Unfairly maligned as smelly, difficult to cook and riddled with potentially throat-lacerating bones, at one time it seemed that Britons had fallen irrevocably out of love with fresh fish as a culinary staple.

After the Second World War, fishmongers steadily disappeared from the high street and a generation of home cooks turned their backs on the fruits of the sea.

However, growing concerns over healthy eating and its enthusiastic promotion by celebrity chefs have resulted in an extraordinary comeback. Fresh fish has now overtaken chicken at one of the UK's leading supermarket chains to become the most popular source of protein in the shopping basket.

Waitrose reported a 20 per cent year-on-year rise in fish sales, compared to a 6 per cent increase in the sales of poultry.

The figures are even more revealing because the poultry industry had been celebrating the public's determination to keep on buying chicken in the wake of the bird flu crisis earlier this year.

According to Waitrose, which accounts for 10 per cent of the UK's £1.8bn annual fish sales - three times its share of the grocery market - the figures show that consumers are taking on board the Government's healthy eating recommendations, as well as responding to reassurances over sustainability.

The Food Standards Agency recommends eating at least two portions of fish a week, one of which should be oily, as part of a low fat diet and as a source of omega-3 fats which help reduce heart disease.

Waitrose's specialist fish buyer Jeremy Langley said: "Fish is a fantastic addition to a healthy diet and has become a mainstream addition to our customers' shopping baskets.
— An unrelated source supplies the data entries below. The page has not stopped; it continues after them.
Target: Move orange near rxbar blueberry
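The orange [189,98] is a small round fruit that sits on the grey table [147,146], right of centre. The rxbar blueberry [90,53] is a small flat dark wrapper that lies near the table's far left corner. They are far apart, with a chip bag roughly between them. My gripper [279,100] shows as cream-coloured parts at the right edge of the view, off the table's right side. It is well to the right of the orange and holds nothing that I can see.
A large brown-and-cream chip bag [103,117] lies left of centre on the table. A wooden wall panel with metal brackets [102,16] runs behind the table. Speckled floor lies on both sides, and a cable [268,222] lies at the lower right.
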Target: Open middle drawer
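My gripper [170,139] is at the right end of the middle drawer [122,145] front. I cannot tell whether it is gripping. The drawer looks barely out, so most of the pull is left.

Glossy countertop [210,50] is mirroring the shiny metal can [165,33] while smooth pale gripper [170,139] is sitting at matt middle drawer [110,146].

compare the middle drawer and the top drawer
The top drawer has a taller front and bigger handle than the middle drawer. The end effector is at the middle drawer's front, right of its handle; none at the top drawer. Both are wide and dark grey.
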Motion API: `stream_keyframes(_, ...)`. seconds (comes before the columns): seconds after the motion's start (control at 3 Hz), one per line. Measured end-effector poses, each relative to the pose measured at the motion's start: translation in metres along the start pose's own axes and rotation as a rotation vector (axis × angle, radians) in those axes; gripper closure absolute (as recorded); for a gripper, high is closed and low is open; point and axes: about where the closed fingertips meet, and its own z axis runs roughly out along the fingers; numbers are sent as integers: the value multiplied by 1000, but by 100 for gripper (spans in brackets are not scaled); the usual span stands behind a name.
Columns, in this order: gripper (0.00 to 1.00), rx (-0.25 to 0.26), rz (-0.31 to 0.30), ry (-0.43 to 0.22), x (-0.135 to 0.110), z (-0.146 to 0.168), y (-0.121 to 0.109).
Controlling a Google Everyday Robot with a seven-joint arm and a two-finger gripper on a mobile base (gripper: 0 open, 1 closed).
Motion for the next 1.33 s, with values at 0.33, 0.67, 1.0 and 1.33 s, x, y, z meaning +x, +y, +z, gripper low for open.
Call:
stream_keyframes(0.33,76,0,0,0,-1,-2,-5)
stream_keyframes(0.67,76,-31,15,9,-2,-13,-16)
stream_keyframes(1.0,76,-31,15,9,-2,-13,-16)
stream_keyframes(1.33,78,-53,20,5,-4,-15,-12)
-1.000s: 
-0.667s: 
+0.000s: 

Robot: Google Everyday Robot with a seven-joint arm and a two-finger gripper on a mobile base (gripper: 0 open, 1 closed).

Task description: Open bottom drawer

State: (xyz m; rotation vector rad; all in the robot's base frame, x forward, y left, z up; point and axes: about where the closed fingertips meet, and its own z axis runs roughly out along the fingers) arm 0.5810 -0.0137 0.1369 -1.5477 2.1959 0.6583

But coupled with this surge in demand is a pressing need for retailers to ensure that their fish is sourced in the most sustainable way possible."
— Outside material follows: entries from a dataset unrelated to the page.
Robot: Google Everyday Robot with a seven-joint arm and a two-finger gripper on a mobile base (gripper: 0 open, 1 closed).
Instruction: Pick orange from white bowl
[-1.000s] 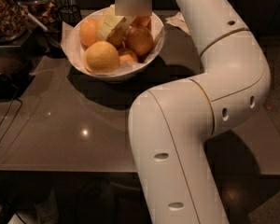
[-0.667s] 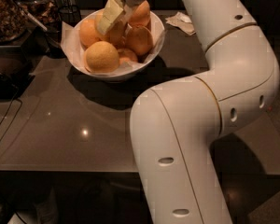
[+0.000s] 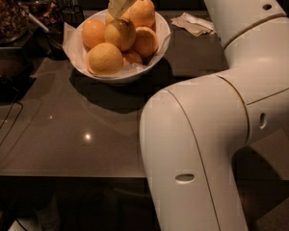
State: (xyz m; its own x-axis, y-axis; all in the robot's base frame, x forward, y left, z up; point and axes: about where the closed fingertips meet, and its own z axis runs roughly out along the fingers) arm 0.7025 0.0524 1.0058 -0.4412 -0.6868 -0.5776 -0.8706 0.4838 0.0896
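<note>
Sitting near the far edge of the tabletop [image 3: 62, 143], a little left of its middle, the white bowl [image 3: 116, 78] is wide and flaring, lined with crinkled white paper [image 3: 72, 40] that pokes up past the rim on the left. It holds a heap of round citrus fruits with dimpled, yellowish-orange skin. The orange [image 3: 142, 11] at the top of the heap rides above the rim at the bowl's far side, rounded and evenly coloured, its upper part close to the top of the view. The other fruits [image 3: 105, 58] crowd below and in front of it, touching one another; a smaller one is half buried among them.

The gripper [image 3: 119, 7] hangs over the far side of the bowl, its pale tip just left of the orange and right above another fruit. Its body is cut off by the top of the view, so I cannot tell whether it is open or closed, or whether it grips the orange.

The white arm [image 3: 216, 129] fills the right half of the view and hides the tabletop's near right corner. A crumpled napkin [image 3: 195, 24] lies toward the far right edge. Dim containers [image 3: 9, 13] stand past the far left corner, their contents hard to make out.
</note>
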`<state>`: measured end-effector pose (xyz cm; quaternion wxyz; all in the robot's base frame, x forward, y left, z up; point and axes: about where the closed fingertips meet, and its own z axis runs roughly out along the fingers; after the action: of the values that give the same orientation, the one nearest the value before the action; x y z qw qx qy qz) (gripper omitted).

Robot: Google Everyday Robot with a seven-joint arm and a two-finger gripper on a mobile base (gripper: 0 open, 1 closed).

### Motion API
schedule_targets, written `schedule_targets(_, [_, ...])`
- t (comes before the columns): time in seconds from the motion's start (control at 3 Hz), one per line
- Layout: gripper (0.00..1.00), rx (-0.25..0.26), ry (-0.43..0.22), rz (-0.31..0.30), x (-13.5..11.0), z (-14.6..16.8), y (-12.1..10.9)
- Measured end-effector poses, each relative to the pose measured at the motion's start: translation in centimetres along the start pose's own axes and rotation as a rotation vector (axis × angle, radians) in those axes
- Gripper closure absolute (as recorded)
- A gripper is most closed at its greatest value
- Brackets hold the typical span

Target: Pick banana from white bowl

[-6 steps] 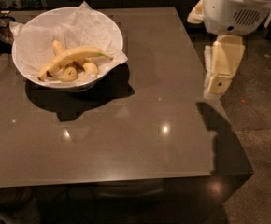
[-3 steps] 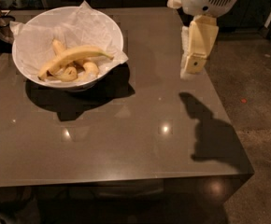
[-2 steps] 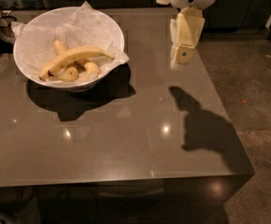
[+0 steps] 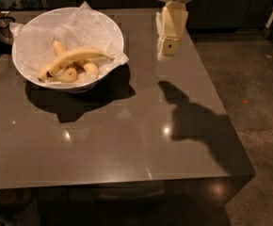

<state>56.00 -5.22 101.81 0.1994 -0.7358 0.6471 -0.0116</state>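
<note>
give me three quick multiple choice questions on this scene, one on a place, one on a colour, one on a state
1. Where is the end effector?
A. above the table, apart from the white bowl
B. inside the bowl
C. under the table

2. What colour is the bowl?
A. blue
B. white
C. red

3. What state is the banana in?
A. lying in the bowl
B. held by the end effector
C. lying on the table

Answers:
1 A: it hangs over the table with bare surface between it and the bowl.
2 B: the bowl and its paper lining are both white.
3 A: it rests on the shorter bananas in the bowl, with nothing gripping it.
</note>
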Motion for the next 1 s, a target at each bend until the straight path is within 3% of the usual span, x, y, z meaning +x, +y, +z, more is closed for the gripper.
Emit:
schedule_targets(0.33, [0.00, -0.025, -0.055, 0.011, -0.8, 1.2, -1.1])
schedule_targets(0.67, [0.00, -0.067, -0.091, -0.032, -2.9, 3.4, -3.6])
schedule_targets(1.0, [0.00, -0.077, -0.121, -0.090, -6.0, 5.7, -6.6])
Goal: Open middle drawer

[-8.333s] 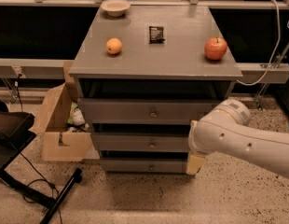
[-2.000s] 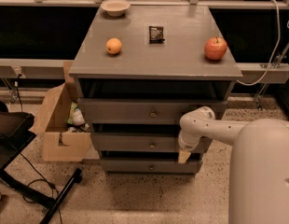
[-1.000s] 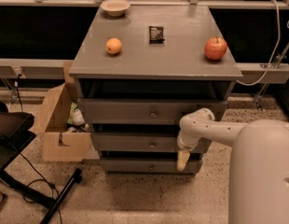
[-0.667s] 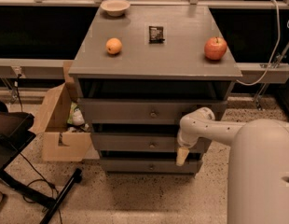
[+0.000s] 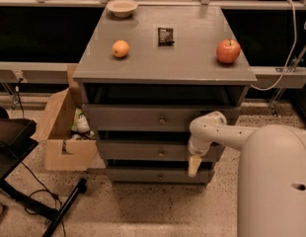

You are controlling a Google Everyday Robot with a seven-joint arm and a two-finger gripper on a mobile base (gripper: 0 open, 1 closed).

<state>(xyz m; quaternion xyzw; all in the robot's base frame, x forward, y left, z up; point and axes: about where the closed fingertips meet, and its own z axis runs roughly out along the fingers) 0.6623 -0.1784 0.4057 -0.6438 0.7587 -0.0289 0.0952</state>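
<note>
The middle drawer [image 5: 128,151] is a wide grey front with a small round dark knob [image 5: 161,153] at its centre. It sits flush between the taller top drawer [image 5: 123,117] and the lower bottom drawer [image 5: 133,175]. My gripper [image 5: 193,166] hangs pointing down on the white arm [image 5: 212,132], which comes in from the right. It is in front of the right part of the middle and bottom drawers, to the right of the knob and slightly below it. It is not on the knob.
On the cabinet top [image 5: 192,63] lie an orange [image 5: 121,48], a black packet [image 5: 165,35], a red apple [image 5: 228,51] and a bowl [image 5: 122,7]. An open cardboard box [image 5: 64,137] stands to the left. Black stand legs [image 5: 49,209] cross the floor at lower left.
Since the oldest frame my arm has swung left and in close to the drawer fronts. Over the last second the gripper has barely moved. The drawers look unchanged.
</note>
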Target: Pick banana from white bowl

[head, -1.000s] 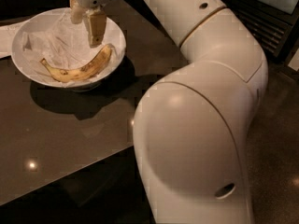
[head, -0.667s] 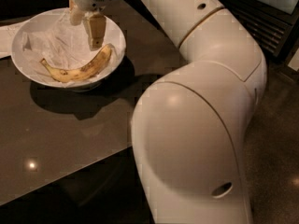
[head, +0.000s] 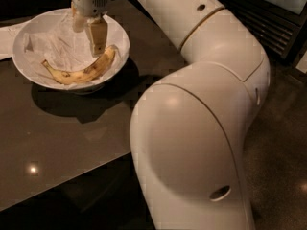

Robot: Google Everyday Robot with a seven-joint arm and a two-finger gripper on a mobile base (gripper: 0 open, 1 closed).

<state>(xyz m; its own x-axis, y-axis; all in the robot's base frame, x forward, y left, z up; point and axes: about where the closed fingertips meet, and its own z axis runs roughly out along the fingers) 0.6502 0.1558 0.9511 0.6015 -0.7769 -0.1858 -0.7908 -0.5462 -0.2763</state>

All of Waitrose's cod and haddock - the two most popular white fish - is caught on lines rather than trawlers, he said. The chain now wants to phase out beam trawling, a practice that involves dragging a heavy net across the sea bed and damages the marine environment.
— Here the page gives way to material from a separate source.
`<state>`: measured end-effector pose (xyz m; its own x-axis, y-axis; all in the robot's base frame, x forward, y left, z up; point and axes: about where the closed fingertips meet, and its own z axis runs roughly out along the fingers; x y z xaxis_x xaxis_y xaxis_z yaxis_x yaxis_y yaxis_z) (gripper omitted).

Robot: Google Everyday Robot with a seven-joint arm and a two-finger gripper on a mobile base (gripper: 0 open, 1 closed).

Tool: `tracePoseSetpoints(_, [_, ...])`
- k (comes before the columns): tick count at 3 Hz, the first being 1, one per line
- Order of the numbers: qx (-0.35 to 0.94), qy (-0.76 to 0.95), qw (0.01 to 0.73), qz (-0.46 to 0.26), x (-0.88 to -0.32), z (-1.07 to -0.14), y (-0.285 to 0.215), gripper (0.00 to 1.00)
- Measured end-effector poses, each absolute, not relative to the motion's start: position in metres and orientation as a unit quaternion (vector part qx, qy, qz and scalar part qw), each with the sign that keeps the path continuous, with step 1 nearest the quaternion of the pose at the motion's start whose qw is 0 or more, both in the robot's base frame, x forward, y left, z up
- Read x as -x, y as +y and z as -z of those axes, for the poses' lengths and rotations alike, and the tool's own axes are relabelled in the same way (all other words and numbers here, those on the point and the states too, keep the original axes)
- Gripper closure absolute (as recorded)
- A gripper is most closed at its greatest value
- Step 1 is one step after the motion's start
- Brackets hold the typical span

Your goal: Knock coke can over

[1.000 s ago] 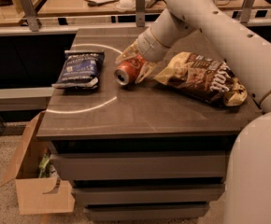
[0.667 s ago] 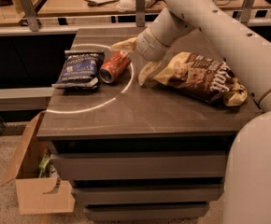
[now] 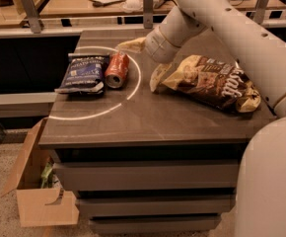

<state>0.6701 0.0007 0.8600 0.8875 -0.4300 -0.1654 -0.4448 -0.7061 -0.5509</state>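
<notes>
Hand to coke can: bearing and lie

Hand [image 3: 139, 63]: low over the far middle of the tabletop [image 3: 148, 125], at the end of the single arm [image 3: 222, 26], which reaches in from the right. The two tan fingers [image 3: 130, 45] are spread apart and clamp nothing. One points left along the far side of the can, the other hangs down toward the tabletop by the brown-and-yellow bag.

Coke can [image 3: 117, 69]: lies on its side, not upright, just to the left of the hand in the camera view. It is very near the fingers, with no contact visible. Its long axis runs roughly from the far edge toward the near edge, and one round silver end faces the camera. Its left flank is against, or just beside, the right edge of the dark blue chip bag [image 3: 83, 73]. It rests inside the white ring [image 3: 84, 116] marked on the tabletop.

Brown-and-yellow chip bag [image 3: 212, 82]: flat, to the right of the hand and well apart from the can.

Cardboard box [image 3: 39, 206]: on the floor at the lower left, off the tabletop.

Assessment: with the can already on its side, the knock-over looks done. Any further push leftward would press it into the blue bag, so what likely remains is to lift the hand up and to the right, clear of the can.
</notes>
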Motion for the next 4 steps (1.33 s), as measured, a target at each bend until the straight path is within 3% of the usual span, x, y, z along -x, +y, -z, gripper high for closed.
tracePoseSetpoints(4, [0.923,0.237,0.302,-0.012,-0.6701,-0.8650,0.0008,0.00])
The Marine Conservation Society's spokesman, Richard Harrington, said the increase in fish sales must not come at the cost of endangered stocks.

The UK fishing fleet saw landings fall by 55 per cent from the 1960s and by the millennium, species such as cod were on the brink of collapse while skate, turbot and monkfish were also in trouble. Meanwhile, swordfish and types of tuna stocks fell by as much as 90 per cent, it was estimated.

Conscientious consumers have been advised to try coley, grey gurnard, hoki and cape hake as an alternative to threatened species.

Mr Harrington said: "The MCS welcomes the increasing popularity of fish as a healthy and sustainable source of food as long as fish sold comes from healthy stocks and are caught using methods that minimise harm to sea life."

Fish was at its most popular after the Second World War, when Britain had 9,000 fishmongers. Their numbers have dramatically declined as developments in poultry rearing saw chicken become the most popular, and cheapest, protein source. Today supermarkets account for half of all fish sales, and demand has increased with the advent of chilled meals and the growth in popularity of farmed salmon. However, despite the best attempts of celebrity chefs such as Delia Smith, whose How To Cook series included a chapter on "Fish Without Fear", seven out of 10 people still do not eat the recommended two portions of fish a week.